**Try it**
Your answer must be an exact copy of the lines below, from the first through the one with "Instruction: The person", with no pictures.

**Collected data**
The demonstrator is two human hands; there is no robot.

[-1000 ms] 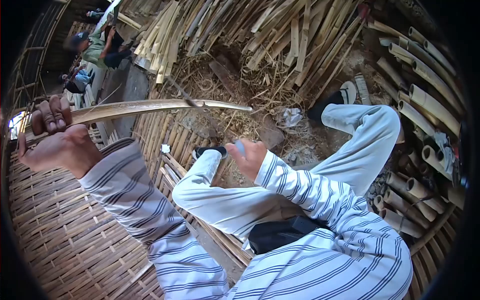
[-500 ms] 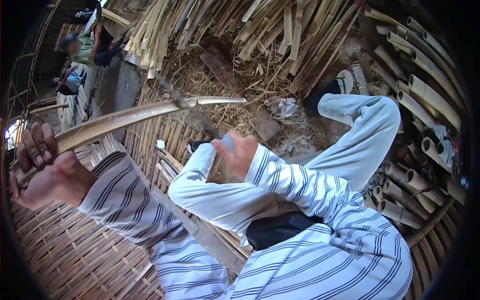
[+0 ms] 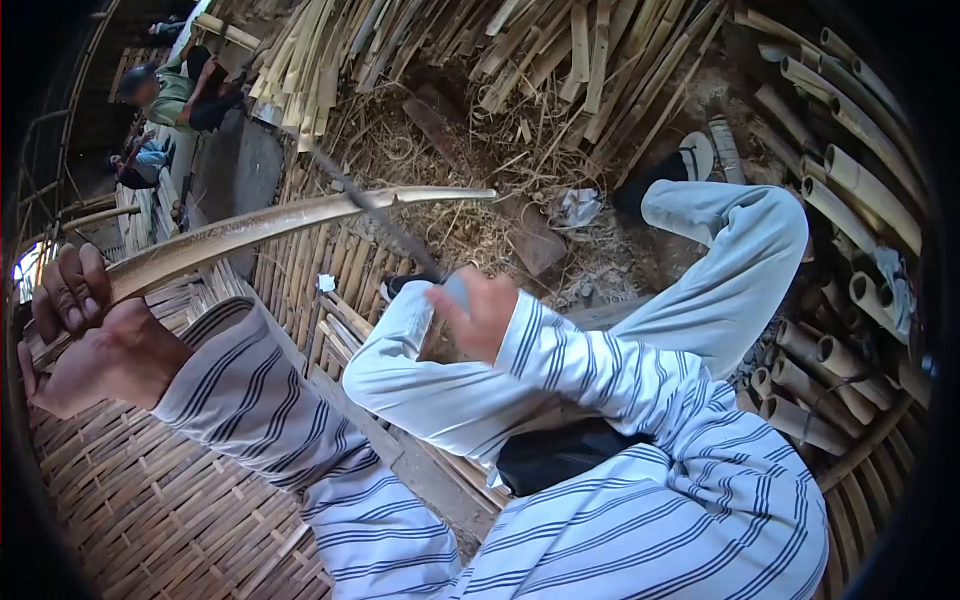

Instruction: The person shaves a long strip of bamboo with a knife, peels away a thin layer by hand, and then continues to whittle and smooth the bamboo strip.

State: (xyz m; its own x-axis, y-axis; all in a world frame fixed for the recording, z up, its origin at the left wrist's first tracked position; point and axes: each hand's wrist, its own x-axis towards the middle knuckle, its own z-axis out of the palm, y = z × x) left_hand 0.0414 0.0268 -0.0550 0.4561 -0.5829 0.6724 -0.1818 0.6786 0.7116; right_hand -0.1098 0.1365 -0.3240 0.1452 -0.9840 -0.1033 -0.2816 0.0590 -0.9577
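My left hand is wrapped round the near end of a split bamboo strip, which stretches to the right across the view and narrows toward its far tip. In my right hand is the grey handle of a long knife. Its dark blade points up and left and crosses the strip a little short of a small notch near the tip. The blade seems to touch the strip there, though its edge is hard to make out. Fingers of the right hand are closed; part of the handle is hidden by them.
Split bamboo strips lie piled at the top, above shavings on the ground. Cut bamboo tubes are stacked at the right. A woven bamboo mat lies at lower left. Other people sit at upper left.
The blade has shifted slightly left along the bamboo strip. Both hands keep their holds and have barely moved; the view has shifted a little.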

**Result for this exercise**
The demonstrator is two human hands; there is no robot.

[-1000 ms] 
[-500 ms] 
[+0 ms] 

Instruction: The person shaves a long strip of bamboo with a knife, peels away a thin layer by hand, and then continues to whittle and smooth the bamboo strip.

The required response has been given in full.